Short Course for Focused Assessment with Sonography for Human Immunodeficiency Virus/Tuberculosis: Preliminary Results in a Rural Setting in South Africa with High Prevalence of Human Immunodeficiency Virus and Tuberculosis

Tom Heller 1, Claudia Wallrauch 1, Richard J Lessells 1,*, Sam Goblirsch 1, Enrico Brunetti 1
PMCID: PMC2829920  PMID: 20207884

Abstract

In Africa, human immunodeficiency virus (HIV)–associated extrapulmonary tuberculosis (TB) is common and poses diagnostic difficulties. Ultrasound is useful to find suggestive signs such as effusions or abdominal lymphadenopathy. Because trained radiologists are scarce in resource-poor settings, even this simple and relatively inexpensive diagnostic tool is frequently unavailable to patients in district hospitals in sub-Saharan Africa. We developed a focused protocol for assessment with sonography for HIV/TB and trained physicians in a rural district hospital in South Africa. In this pilot study, high levels of confidence in identifying specific signs were rapidly achieved and ultrasound was introduced into routine clinical practice.


In sub-Saharan Africa, the convergence of human immunodeficiency virus (HIV) and tuberculosis (TB) epidemics has led to a resurgence of extrapulmonary TB (EPTB), such that in 2007 EPTB accounted for 19% of all TB cases reported by directly observed treatment, short-course programs in the African region.1 Although pulmonary TB remains the focus of TB control efforts, the morbidity and mortality associated with extrapulmonary TB, especially in association with HIV infection, warrant increased attention.2 Common manifestations of EPTB include pleural effusion, pericardial effusion, and abdominal TB. Diagnosis is hampered by the poor sensitivity of microscopy and the limited availability of culture techniques; consequently the diagnosis is usually based on clinical case definitions.3

Ultrasound has the potential to aid TB diagnosis by rapidly identifying abnormal signs, which in high prevalence settings will be highly suggestive of EPTB.4 Because trained ultrasonographers are scarce in rural, limited-resource settings, short training courses for physicians (or other health care workers) on ultrasound, focused on limited key findings, may be an option to achieve wider coverage.
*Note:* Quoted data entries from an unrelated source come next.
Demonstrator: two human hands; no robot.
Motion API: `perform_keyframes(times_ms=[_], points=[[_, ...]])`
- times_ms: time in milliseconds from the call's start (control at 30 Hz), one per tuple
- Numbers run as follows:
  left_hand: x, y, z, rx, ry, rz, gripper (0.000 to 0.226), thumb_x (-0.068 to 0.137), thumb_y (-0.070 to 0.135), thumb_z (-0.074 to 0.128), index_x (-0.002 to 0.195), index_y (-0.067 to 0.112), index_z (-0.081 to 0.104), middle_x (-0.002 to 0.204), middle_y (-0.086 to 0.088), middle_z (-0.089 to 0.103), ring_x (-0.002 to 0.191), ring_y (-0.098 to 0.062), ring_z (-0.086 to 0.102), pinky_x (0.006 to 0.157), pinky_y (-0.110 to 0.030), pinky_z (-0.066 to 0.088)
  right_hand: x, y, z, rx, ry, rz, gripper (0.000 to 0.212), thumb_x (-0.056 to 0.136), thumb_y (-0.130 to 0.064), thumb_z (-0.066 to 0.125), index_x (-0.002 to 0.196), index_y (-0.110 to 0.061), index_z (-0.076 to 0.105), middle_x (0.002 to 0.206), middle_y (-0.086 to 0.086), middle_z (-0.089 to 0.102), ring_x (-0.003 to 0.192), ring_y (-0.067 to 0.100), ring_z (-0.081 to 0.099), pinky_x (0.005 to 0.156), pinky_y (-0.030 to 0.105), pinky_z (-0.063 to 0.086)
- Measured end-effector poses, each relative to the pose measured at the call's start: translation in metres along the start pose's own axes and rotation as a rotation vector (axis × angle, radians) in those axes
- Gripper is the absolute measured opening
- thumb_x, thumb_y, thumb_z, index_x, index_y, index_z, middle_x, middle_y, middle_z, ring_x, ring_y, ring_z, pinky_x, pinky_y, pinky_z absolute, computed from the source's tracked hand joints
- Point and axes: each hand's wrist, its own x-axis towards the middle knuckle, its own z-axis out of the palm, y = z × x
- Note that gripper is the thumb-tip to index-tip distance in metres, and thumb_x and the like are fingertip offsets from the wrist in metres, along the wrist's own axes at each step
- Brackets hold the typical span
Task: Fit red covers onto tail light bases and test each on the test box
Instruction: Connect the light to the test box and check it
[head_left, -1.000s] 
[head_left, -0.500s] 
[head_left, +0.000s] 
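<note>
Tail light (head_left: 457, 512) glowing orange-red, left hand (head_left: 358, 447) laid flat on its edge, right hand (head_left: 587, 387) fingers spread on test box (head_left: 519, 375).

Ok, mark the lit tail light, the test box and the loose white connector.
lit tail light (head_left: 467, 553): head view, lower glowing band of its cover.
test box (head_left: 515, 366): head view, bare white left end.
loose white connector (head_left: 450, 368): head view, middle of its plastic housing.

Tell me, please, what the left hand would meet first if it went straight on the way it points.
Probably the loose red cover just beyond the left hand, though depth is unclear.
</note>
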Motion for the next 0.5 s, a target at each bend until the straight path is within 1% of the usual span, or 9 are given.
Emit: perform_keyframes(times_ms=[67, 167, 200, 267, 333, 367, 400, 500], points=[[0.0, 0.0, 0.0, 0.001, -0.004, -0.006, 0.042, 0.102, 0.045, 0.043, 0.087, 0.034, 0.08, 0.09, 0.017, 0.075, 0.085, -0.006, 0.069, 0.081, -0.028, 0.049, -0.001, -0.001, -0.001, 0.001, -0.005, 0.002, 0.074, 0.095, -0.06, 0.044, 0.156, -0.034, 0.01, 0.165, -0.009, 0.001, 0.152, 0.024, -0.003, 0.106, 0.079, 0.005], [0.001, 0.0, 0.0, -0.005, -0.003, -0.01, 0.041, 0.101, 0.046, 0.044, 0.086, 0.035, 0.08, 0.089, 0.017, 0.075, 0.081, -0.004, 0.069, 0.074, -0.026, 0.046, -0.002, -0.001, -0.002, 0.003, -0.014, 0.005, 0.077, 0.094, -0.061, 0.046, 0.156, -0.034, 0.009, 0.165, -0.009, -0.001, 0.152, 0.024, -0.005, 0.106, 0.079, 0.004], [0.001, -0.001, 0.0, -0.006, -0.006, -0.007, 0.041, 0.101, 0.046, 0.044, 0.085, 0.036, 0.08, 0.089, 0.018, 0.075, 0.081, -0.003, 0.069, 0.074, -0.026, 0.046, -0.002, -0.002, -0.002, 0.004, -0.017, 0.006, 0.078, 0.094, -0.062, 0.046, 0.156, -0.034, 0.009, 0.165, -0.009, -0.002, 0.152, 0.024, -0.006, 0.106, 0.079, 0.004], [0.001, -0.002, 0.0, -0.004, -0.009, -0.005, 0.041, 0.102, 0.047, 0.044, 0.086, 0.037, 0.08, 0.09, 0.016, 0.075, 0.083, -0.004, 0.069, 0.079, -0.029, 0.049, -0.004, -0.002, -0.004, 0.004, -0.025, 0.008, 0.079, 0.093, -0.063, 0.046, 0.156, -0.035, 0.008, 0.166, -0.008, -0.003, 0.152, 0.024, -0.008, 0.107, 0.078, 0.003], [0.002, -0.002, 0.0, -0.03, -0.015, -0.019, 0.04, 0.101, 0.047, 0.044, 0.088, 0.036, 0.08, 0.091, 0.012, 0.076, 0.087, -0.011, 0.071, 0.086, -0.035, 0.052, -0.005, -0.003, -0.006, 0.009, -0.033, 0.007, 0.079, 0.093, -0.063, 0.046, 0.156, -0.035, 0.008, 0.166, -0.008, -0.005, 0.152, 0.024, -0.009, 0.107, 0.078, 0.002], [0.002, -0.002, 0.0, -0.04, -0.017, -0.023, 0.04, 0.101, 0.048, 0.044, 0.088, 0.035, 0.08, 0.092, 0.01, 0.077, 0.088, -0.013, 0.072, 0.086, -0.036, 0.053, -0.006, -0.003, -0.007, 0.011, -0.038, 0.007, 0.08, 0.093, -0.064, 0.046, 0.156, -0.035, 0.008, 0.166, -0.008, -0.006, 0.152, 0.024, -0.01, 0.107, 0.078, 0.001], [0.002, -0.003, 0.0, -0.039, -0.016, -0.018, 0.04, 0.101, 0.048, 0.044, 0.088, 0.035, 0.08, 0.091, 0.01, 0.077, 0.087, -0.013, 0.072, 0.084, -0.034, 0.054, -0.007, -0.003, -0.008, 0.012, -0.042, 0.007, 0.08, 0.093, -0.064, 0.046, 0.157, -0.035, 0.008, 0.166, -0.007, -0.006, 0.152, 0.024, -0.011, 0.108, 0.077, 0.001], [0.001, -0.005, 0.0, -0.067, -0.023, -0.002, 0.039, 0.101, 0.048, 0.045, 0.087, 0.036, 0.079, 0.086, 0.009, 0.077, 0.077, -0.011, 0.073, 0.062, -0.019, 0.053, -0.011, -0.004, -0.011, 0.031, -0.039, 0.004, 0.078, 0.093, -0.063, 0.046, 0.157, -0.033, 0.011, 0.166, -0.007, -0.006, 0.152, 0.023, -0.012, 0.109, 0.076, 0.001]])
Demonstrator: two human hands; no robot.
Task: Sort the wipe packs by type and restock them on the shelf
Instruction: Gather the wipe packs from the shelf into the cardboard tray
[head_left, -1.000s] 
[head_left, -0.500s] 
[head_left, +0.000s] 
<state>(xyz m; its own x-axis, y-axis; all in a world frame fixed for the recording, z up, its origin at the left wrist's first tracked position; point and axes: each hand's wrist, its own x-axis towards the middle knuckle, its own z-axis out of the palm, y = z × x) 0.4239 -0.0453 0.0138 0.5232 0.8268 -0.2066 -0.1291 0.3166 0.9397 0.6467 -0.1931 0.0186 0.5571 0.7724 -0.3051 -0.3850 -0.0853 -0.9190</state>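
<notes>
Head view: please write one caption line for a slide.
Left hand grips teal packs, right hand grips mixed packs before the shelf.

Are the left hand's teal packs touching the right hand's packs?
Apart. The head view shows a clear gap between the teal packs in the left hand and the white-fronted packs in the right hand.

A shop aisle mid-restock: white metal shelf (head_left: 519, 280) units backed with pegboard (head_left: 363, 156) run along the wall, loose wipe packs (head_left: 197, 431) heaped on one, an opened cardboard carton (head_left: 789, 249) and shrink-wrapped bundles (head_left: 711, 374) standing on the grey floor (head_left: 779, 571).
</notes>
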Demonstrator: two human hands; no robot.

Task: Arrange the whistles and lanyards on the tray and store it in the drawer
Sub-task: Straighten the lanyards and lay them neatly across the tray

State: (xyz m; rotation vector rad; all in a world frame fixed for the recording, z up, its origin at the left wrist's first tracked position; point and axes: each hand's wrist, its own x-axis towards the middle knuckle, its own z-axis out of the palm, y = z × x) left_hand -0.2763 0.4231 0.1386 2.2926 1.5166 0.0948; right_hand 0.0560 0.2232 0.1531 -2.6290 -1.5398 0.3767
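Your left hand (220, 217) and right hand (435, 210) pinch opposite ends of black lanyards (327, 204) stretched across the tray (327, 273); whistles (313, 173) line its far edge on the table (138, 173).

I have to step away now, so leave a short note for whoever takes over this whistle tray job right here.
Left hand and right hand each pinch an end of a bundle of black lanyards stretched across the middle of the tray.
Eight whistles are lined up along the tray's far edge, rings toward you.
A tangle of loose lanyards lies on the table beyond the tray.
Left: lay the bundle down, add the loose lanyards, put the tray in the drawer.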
The potential public health benefit of this in rural Africa is far reaching, in terms of more rapid identification of EPTB cases at a peripheral clinic level, where most HIV care will be delivered in the future. In emergency medicine, short protocols such as focused assessment with sonography for trauma (FAST) have been successfully established for more than a decade.5,6

Hlabisa Hospital is a 300-bed district hospital in northern KwaZulu-Natal, South Africa. The HIV prevalence in the adult resident population (age range = 15–49 years) is 21.5%.7 The TB notification rate in 2008 was approximately 1,700 cases per 100,000 person-years (Department of Health, Umkhanyakude District, unpublished data), and 76% of TB cases are co-infected with HIV.

A focused assessment with sonography for HIV/TB (FASH) protocol was developed by one of the authors (T.H.), an internal medicine physician with more than 10 years of experience in medical ultrasound. Modeled on the FAST protocol and experiences from the field of emergency medicine, a list of key ultrasound findings were identified and included in the protocol. The selection criteria were based on the relative ease to recognize the finding and the relevance with respect to diagnostic and therapeutic decisions. Pericardial, pleural, and abdominal effusions (ascites) were identified as FASH findings. The FASH-plus findings, which were considered more difficult to recognize, were upper abdominal lymph nodes (> 1.5 cm in diameter), focal splenic lesions, and focal liver lesions. A pictorial summary of the protocol is displayed in Figure 1.

Figure 1.

Figure 1.

Pictorial summary of the focused assessment with sonography for human immunodeficiency virus/tuberculosis (HIV/TB) (FASH).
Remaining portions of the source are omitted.